Neben einer falschen Ernährung können sich auch gesellschaftliche Schönheitsideale auf das Körperselbstbild der Betroffenen auswirken. "Eine möglichst schlanke Figur wird leider häufig mit Glück und Erfolg gleichgesetzt", sagt Neumeier. Und das bestätigt auch Krüger. "Der gesellschaftliche Druck steigt in allen Bereichen immer weiter an: Nur die Leistung zählt, keiner will ein Versager sein."
Ein fürchterlicher Kreislauf entsteht
Wohl deswegen sei besonders ein Anstieg der "heimlichen Essstörungen" zu beobachten: "Das sind Frauen mit einer normalen, guten Figur, die es gewohnt sind zu funktionieren und immer sehr auf ihr Gewicht zu achten", erklärt Krüger. "Aber irgendwann können sie nicht mehr und stopfen alles in sich hinein." Danach übermanne diese Frauen unweigerlich ihr schlechtes Gewissen, das sie mit übermäßigem Sport, Abführmitteln oder eben auch Erbrechen zu kompensieren versuchten. "Ein fürchterlicher Kreislauf", den man den Betroffenen jedoch in der Regel nicht ansehe.

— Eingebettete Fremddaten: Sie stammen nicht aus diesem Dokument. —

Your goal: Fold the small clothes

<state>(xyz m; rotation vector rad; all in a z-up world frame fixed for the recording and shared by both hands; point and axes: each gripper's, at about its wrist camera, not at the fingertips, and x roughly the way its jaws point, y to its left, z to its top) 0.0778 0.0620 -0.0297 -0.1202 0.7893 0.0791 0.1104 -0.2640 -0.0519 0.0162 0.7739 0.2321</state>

Sowohl Krüger als auch Neumeier sind alarmiert von den steigenden Patientenzahlen. "Wir müssen frühzeitig handeln, damit Kinder und Jugendliche gar nicht erst falsche Körperideale entwickeln", sagt Neumeier. Bereits in Kindergarten und Schule sollte man ein gesundes Essverhalten fördern und Eltern und Erzieher sensibilisieren. Die Krankenkasse bietet daher - neben vielen anderen Initiativen - ein Ernährungsprojekt für Kitas an. Und Krüger schließt nicht aus, Essstörungen künftig zu einem Schwerpunkt seiner Abteilung zu machen. "Wenn dieser Trend anhält, sollten wir darauf reagieren."